**What to work on**
If a line in the listing below includes the string "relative", pull it out.

**Entries provided**
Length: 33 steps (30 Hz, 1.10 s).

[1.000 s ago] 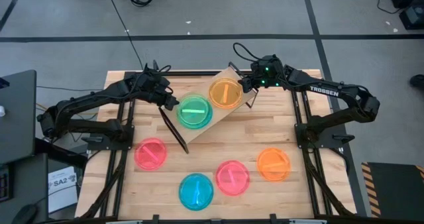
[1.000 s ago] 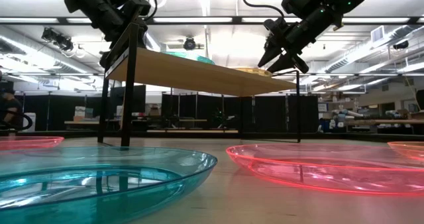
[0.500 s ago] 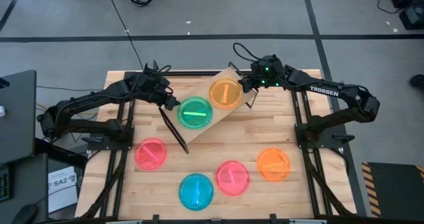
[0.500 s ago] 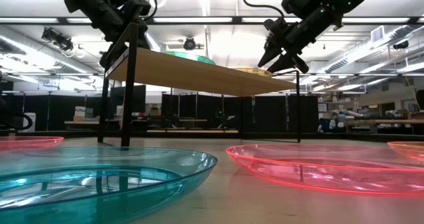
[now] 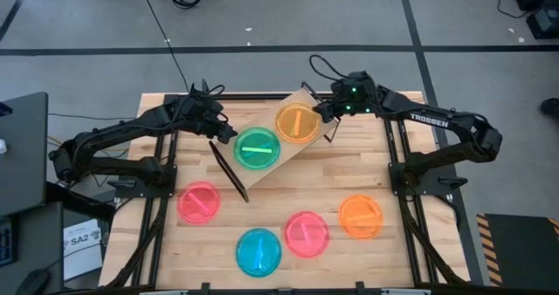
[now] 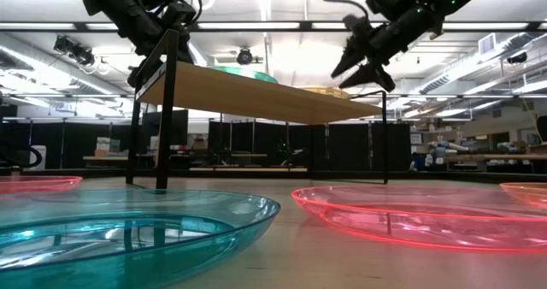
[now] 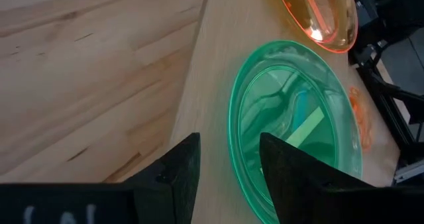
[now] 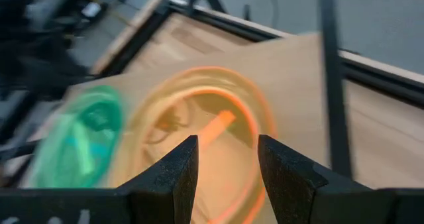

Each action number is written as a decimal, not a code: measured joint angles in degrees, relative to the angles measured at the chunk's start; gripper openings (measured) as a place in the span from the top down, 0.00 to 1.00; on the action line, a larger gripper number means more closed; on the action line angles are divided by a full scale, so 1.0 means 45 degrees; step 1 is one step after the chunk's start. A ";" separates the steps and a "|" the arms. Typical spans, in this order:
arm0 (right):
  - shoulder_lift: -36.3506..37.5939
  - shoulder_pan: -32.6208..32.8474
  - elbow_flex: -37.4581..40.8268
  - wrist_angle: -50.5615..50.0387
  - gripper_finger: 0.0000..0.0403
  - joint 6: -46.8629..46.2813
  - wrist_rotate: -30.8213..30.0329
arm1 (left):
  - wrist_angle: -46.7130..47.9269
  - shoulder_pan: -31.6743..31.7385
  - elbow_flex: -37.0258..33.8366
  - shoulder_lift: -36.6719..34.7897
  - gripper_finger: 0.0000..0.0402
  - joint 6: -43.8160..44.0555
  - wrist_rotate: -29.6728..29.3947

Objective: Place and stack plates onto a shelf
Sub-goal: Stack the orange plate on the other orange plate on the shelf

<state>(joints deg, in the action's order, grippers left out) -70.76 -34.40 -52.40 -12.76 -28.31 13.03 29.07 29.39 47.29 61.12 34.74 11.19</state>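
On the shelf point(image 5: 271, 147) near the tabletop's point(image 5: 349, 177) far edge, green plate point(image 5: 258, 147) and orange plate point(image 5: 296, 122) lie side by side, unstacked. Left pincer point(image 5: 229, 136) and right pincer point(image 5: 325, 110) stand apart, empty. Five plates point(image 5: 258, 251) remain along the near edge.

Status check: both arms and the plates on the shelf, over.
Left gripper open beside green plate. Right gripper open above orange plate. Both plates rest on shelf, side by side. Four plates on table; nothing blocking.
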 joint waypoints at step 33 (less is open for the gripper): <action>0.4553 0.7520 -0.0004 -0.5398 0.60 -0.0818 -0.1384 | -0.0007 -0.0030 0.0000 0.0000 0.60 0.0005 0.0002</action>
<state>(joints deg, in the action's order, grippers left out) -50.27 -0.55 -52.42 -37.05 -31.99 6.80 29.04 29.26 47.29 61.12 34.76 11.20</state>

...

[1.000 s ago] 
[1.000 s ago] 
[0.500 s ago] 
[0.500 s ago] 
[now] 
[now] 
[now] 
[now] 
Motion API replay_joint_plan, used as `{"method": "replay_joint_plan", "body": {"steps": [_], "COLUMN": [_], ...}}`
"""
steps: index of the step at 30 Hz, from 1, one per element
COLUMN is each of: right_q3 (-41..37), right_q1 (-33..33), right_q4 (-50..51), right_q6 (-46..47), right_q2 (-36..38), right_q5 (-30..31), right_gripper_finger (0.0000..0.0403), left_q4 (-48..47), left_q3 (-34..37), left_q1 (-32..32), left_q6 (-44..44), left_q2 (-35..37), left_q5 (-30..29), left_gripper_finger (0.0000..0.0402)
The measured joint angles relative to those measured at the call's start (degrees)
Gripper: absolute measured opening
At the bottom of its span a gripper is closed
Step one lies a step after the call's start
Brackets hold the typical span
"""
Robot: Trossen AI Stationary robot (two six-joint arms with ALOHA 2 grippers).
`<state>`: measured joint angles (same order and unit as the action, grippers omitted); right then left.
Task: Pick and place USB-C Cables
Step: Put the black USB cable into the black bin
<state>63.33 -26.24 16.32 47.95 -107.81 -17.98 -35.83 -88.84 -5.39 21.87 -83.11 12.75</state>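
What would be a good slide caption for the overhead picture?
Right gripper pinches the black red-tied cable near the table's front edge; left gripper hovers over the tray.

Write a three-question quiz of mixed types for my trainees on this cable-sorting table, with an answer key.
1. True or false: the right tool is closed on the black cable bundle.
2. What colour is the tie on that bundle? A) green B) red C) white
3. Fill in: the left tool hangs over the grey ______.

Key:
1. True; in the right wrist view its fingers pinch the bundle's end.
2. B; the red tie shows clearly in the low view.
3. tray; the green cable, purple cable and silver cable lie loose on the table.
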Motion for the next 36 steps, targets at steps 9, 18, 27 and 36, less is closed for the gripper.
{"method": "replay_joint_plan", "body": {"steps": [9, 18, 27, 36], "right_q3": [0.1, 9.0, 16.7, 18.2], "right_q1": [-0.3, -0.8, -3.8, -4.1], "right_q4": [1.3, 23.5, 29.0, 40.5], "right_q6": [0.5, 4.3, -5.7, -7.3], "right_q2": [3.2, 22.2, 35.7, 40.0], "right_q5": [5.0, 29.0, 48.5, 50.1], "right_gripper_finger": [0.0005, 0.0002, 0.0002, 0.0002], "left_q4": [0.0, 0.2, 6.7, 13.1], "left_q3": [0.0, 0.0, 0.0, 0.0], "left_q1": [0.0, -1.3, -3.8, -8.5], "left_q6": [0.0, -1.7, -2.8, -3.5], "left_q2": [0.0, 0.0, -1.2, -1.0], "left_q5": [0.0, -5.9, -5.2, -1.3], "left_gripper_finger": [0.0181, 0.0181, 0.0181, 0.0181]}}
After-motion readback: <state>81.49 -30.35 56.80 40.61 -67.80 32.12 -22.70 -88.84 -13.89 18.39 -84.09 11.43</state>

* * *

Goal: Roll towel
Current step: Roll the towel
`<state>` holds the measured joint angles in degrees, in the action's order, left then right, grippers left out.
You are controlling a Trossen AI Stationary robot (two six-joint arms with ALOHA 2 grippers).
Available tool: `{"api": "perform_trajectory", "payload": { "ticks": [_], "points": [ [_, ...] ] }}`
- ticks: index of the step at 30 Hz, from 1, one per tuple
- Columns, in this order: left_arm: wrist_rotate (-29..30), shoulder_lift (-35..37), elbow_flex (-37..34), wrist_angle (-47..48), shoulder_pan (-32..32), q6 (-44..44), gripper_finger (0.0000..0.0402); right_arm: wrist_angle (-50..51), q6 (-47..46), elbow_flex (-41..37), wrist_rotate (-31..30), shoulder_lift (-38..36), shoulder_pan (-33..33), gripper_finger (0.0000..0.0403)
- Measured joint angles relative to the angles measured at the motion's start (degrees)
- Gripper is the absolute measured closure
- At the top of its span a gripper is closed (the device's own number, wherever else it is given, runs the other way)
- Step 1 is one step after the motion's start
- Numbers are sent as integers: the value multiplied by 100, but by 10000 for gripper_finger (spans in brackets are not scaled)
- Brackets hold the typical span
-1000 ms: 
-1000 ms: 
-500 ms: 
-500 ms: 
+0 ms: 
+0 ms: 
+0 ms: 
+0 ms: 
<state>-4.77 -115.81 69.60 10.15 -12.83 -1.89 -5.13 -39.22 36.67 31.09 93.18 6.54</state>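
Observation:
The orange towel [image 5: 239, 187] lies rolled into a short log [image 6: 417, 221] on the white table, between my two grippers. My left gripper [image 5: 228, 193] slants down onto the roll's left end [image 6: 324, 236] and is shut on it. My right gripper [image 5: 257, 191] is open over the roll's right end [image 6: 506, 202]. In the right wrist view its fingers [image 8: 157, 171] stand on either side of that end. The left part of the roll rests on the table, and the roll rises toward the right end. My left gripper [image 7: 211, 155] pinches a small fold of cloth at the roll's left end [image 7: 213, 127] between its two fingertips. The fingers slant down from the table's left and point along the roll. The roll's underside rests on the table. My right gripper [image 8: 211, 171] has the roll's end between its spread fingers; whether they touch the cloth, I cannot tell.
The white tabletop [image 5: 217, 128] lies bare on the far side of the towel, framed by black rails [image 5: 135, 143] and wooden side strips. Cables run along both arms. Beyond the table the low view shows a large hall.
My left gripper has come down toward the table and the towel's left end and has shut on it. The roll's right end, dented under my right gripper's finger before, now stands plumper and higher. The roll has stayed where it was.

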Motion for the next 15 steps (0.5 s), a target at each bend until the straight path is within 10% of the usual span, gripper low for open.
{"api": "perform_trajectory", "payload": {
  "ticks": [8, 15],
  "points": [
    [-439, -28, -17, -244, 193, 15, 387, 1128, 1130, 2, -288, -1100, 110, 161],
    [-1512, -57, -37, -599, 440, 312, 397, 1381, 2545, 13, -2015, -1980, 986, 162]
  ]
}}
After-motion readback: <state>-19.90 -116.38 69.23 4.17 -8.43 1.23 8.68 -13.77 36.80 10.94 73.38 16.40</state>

**Exercise solution**
Each action number is written as a decimal, not a code: measured joint angles in degrees, relative to the angles measured at the chunk's start; gripper openings (measured) as a place in the span from the top down, 0.00 to 1.00; on the action line, a larger gripper number means more closed; on the action line angles are divided by a full scale, so 1.0 means 45 degrees; step 1 is one step after the chunk's start. A ";" separates the steps and a "|" the arms. Typical spans, in this order:
The measured joint angles relative to those measured at the call's start (degrees)
- Measured joint angles relative to the angles measured at the motion's start (degrees)

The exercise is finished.